Surviving a Legacy Code Apocalypse: Android Dev at Twitter Scale

As Android matures, codebases are getting bigger, & legacy code is all over the place. Working in that environment can easily be hell, unless you apply the right strategies to refactor this smelly code. In this talk from Øredev, Israel Ferrer covers his techniques for dealing with legacy code. Testing will take a key role, as it gives you the ability to make changes faster without breaking existing features.


Hi! I’m Israel Camacho, Android engineer for the past seven years, now working at Twitter. In this talk I will discuss techniques, strategies, and code examples on how to refactor and live with legacy code on Android.

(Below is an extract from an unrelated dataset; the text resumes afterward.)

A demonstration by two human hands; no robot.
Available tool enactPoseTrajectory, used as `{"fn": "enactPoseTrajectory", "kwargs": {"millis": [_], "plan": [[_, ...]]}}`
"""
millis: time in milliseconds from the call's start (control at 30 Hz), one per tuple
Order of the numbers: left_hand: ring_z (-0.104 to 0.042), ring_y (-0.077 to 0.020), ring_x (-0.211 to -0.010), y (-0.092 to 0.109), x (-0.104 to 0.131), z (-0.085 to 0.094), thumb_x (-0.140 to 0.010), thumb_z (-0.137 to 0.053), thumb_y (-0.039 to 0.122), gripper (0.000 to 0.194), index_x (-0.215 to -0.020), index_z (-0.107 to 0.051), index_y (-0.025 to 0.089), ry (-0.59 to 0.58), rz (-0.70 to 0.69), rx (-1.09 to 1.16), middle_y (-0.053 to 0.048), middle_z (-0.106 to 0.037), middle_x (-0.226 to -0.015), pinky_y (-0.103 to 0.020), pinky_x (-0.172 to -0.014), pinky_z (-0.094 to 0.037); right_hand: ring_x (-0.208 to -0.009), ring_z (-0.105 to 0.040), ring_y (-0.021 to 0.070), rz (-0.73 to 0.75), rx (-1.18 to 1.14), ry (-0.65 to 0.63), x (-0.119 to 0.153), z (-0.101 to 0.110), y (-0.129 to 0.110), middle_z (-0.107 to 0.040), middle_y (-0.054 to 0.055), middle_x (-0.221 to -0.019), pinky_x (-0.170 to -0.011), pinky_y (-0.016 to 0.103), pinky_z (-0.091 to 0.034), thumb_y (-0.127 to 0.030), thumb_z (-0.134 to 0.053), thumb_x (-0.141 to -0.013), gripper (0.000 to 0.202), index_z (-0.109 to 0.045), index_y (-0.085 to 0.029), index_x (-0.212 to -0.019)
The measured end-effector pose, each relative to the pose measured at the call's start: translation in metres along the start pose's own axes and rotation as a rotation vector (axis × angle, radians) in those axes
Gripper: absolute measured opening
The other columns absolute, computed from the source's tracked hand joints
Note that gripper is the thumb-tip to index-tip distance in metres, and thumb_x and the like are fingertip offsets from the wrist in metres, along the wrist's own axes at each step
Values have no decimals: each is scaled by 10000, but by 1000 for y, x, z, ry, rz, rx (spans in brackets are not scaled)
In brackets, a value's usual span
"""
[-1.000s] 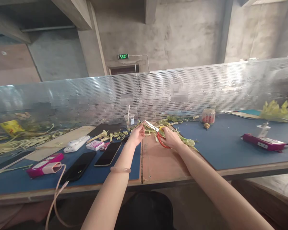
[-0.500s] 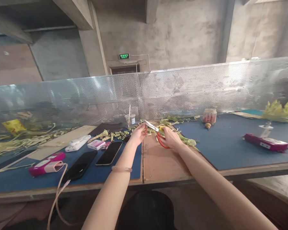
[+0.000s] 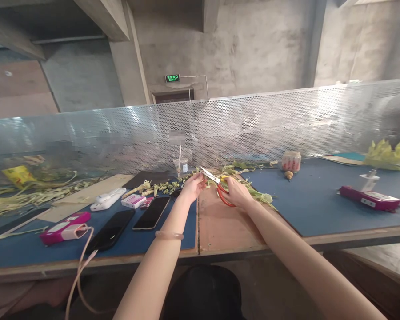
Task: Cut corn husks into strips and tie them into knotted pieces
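My right hand (image 3: 237,192) grips a pair of scissors (image 3: 210,176) by their red handles, with the blades pointing up and to the left. Just beside the blade tips is my left hand (image 3: 194,186), its fingers closed together; whatever they pinch is too small to make out. Pale green leafy stems (image 3: 262,197) lie behind and to the right of my right hand on the brown board (image 3: 225,226). A heap of small green twisted pieces (image 3: 169,188) lies to the left of my left hand.
Left on the blue table are two phones (image 3: 151,214), a small pink-and-white box (image 3: 134,202), a white power strip (image 3: 108,199) and a magenta device (image 3: 65,229) with a cable. Behind stand a plastic cup (image 3: 181,166), a jar (image 3: 291,161) and a perforated metal screen (image 3: 240,129).
The scissors and both hands have barely shifted; the blades look slightly closer together. Everything else stays where it was.
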State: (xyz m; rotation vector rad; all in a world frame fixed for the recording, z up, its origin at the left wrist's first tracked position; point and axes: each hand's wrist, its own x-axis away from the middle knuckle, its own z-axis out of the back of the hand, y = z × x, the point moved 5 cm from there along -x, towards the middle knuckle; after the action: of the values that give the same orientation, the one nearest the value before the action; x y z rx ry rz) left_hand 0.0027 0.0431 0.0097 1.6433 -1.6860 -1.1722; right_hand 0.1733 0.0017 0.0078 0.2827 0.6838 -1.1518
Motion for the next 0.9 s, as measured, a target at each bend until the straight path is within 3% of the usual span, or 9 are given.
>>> {"fn": "enactPoseTrajectory", "kwargs": {"millis": [900], "plan": [[-572,-91,-560,0,5,-5,-740,-632,132,45,-755,-591,142,-18,5,-37,-3,-576,-612,-197,-521,-451,-874,-599,237,21,42,-10,0,-1,0,-611,119,-1010,-627,262,-392,-468,-439,-853,391,-445,-149,-1078]]}}
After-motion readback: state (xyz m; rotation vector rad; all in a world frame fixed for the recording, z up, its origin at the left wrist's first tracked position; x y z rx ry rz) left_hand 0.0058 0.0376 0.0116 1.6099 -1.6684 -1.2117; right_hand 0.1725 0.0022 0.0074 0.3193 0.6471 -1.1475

What is Legacy Code? (0:42)

“Legacy code is simply code without tests.”

This quote is by Michael Feathers via Working Effectively with Legacy Code, a book I highly recommend. Although generalized, I don’t disagree with this statement. Without tests, you don’t know if your code is getting better or worse. Specifically, the purpose of this software is to fulfill requirements and be useful for customers. If we don’t have tests, we don’t know what behavior is happening outside of manual testing. Investing in manual testing is time taken away from making better features, products, and experiences.

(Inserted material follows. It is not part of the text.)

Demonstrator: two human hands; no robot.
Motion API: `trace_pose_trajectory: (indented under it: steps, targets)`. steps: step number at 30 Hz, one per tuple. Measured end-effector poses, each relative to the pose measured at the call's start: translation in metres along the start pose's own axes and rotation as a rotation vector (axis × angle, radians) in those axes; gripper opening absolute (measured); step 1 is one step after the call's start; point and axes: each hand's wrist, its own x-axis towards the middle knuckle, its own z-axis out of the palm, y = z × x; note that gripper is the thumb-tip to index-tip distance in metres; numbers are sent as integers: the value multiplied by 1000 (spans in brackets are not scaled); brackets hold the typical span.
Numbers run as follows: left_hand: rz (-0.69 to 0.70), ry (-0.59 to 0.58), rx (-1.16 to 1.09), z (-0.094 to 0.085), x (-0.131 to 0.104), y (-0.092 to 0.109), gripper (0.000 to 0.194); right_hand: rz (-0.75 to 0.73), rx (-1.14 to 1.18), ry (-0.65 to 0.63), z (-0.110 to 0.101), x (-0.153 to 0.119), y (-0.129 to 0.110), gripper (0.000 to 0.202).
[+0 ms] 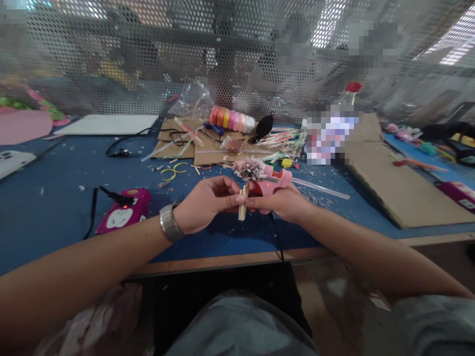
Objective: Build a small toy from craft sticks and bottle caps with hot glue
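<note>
Between thumb and fingers, my left hand (pixel 210 202) pinches a small bundle of short wooden sticks (pixel 243 205), held upright above the blue table. My right hand (pixel 280 201) is closed around a pink glue gun (pixel 276 183), its thumb also reaching the sticks' right side. A clear glue stick (pixel 321 189) juts out of the gun's back to the right. The gun's nose points left and is wrapped in a crumpled, dirty covering (pixel 249 169). Its black cord drops over the table's front edge. My right fingers are partly hidden behind the gun.
A purple power strip (pixel 124 210) with a plug lies left. Cardboard pieces (pixel 211 155), a row of colourful tubs (pixel 232 119) and many thin sticks (pixel 284 138) sit at the back. A red-capped bottle (pixel 334 131) stands right, near a cardboard sheet (pixel 408 190). Perforated metal borders the back.
</note>
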Motion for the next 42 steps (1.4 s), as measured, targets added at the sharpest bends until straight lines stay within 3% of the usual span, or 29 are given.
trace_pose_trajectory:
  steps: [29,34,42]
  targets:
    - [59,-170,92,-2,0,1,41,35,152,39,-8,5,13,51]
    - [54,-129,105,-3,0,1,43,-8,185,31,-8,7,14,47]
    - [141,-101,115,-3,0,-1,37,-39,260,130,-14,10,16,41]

For this reason, tests have been key in my career since I can always rely on them. Failed tests mean a broken behavior, whether by mistake or in order to create a new behavior.

Testing Pyramid (2:24)

Building a testing foundation upon unit tests, which are less flakey, cheaper to maintain, and fast. Unit tests test the unit, the method, the class, correct output for input. Functional testing is tests between classes and their interactions. Lastly, end-to-end tests test the whole use case – the whole flow from the UI to the backend. Tests help you avoid legacy code by ensuring that problems don’t happen.

Here’s an example of why we should care about tests. In a file called BadView.java with more than 4000 lines and 180 methods, there is no Javadoc nor any tests. As a new member of the team with this file, I’m tasked with adding a feature to 4000 complex lines. Its Cyclomatic Complexity Numbers are remarkably high, and I would either break the entire view trying to change it quickly or take months to figure it out correctly.

Legacy code makes us slow, which means it costs more money to the company. It also makes it difficult to work with, and a team of developers may lose members demotivated by it. In the end, maintaining legacy code costs time, money, and people.

Detecting Legacy Code: Fixing Code Smells (6:50)

Code smells are symptoms that something in the code is wrong. Although not scientific, they give you the feeling that something is not right and you might want to question your choices. Here are some common examples of code smells to avoid:

Avoid duplication of code (7:41)

Don’t repeat yourself, particularly when there’s distinct separation of responsibilities that can be made.

For example, in the Digits SDK that allows you to sign up and log in with your phone number, we had a bug with the theming support. The bug was related to ActionBarActivity and Activity, and to solve it quickly we made the bad choice of duplicating the code.

This will clearly become a problem when I make a change to one of them and forget to update the other one. To solve this issue, I decided to create a delegate and then that delegate was encapsulated in the Activity logic. Then, I just have to initiate that delegate in one Activity and the other, avoiding duplication of code.

Avoid long methods and parameter lists (10:27)

The problem with long method names and parameter lists is that you just don’t understand them. Even if you write them yourself, you’ll forget them after a week and won’t have anyone to blame. Keep it simple, keep it short. If a method name or list is too long it’s because it’s doing too many things. Break it up into shorter, more digestible method names and you’ll be much better off.

For example, you could break a method that is responsible for binding a lot of data into multiple methods that are called right after the other, cleaning up the parameter list and isolating each of them into smaller chunks.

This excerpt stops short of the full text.